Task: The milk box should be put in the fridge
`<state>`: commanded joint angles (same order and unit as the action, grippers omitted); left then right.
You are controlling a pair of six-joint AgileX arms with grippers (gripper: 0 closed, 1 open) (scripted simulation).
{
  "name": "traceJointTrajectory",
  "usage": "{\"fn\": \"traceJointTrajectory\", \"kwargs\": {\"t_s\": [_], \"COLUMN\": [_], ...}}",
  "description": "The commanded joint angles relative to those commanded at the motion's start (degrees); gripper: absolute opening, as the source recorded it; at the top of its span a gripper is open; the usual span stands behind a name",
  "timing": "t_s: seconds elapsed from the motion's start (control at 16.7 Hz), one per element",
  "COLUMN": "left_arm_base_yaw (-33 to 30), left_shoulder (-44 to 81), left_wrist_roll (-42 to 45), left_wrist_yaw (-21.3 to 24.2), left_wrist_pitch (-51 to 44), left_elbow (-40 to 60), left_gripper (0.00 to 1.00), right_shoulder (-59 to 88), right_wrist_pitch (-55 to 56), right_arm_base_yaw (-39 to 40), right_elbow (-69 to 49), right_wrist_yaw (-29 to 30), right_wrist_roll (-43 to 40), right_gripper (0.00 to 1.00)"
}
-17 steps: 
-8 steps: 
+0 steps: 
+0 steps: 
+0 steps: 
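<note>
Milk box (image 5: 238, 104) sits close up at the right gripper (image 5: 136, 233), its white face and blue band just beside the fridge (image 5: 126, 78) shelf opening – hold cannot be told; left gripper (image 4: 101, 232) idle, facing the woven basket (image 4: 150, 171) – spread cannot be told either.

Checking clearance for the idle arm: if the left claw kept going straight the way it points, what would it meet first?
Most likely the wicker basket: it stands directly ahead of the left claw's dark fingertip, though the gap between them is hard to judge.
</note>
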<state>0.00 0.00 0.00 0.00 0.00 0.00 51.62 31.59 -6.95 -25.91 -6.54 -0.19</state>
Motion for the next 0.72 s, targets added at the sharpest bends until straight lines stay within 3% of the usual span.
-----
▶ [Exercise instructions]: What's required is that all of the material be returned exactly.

▶ [Exercise output]:
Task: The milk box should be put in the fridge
`<state>`: commanded joint angles (same order and unit as the action, grippers omitted); left then right.
You are controlling a pair of six-joint AgileX arms with grippers (gripper: 0 closed, 1 open) (scripted simulation).
{
  "name": "traceJointTrajectory",
  "usage": "{\"fn\": \"traceJointTrajectory\", \"kwargs\": {\"t_s\": [_], \"COLUMN\": [_], ...}}",
  "description": "The commanded joint angles relative to those commanded at the motion's start (degrees); gripper: absolute opening, as the source recorded it; at the top of its span a gripper is open; the usual span stands behind a name",
  "timing": "t_s: seconds elapsed from the motion's start (control at 16.7 Hz), one per element",
  "COLUMN": "left_arm_base_yaw (-33 to 30), left_shoulder (-44 to 81), left_wrist_roll (-42 to 45), left_wrist_yaw (-21.3 to 24.2), left_wrist_pitch (-51 to 44), left_elbow (-40 to 60), left_gripper (0.00 to 1.00), right_shoulder (-59 to 88), right_wrist_pitch (-55 to 56), right_arm_base_yaw (-39 to 40), right_elbow (-69 to 49), right_wrist_yaw (-29 to 30), right_wrist_roll (-43 to 40), right_gripper (0.00 to 1.00)"
}
-17 steps: 
-8 steps: 
+0 steps: 
+0 steps: 
+0 steps: 
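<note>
Milk box (image 5: 238, 104) sits close up at the right gripper (image 5: 136, 233), its white face and blue band just beside the fridge (image 5: 126, 78) shelf opening – hold cannot be told; left gripper (image 4: 101, 232) idle, facing the woven basket (image 4: 150, 171) – spread cannot be told either.

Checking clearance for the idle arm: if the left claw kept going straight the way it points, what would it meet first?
Most likely the wicker basket: it stands directly ahead of the left claw's dark fingertip, though the gap between them is hard to judge.
</note>
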<state>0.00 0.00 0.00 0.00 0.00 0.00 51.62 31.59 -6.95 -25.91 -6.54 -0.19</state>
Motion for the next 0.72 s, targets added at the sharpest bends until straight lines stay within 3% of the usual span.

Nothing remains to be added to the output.